Assignment - Report, word for word, every line of the material that contains "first".

****************************************

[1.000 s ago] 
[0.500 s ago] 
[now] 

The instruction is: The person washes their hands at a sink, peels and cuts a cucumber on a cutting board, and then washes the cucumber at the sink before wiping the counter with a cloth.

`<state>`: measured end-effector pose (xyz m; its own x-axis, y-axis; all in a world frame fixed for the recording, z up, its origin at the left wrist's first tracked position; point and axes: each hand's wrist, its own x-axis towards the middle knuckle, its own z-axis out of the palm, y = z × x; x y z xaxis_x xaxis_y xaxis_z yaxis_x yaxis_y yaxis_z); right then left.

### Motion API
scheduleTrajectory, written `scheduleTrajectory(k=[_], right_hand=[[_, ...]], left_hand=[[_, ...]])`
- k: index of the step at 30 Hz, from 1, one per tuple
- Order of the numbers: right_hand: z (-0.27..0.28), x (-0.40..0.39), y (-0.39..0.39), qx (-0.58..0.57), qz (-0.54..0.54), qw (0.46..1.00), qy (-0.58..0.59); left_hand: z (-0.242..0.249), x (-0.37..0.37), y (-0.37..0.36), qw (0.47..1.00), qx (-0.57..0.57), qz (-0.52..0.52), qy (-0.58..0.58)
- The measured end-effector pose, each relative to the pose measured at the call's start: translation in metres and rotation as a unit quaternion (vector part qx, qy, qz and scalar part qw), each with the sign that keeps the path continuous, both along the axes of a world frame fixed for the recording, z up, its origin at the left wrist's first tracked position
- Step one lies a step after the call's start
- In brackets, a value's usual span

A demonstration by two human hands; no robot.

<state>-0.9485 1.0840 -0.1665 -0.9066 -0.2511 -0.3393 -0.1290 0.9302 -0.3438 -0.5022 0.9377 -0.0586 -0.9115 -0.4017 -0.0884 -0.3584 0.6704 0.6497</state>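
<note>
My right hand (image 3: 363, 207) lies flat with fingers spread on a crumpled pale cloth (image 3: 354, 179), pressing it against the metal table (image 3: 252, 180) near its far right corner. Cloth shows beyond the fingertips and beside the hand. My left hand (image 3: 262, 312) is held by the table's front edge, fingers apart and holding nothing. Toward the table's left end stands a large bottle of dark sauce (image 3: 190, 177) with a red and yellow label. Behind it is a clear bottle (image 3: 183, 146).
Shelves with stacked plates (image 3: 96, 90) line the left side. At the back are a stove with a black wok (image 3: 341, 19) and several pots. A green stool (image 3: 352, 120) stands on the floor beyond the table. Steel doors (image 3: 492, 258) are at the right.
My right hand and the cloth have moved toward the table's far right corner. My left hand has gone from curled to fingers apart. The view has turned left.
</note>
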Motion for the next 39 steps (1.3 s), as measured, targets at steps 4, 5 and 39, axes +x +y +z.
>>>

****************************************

Task solution -
`<state>`: measured end-effector pose (xyz m; its own x-axis, y-axis; all in a world frame fixed for the recording, z up, its origin at the left wrist's first tracked position; point and axes: each hand's wrist, its own x-axis towards the middle knuckle, its own z-axis out of the palm, y = z × x; x y z xaxis_x xaxis_y xaxis_z yaxis_x yaxis_y yaxis_z); right then left.
- The measured end-effector pose, each relative to the pose measured at the call's start: translation in metres and rotation as a unit quaternion (vector part qx, qy, qz and scalar part qw), each with the sign that keeps the path continuous, both along the axes of a world frame fixed for the recording, z up, its origin at the left wrist's first tracked position

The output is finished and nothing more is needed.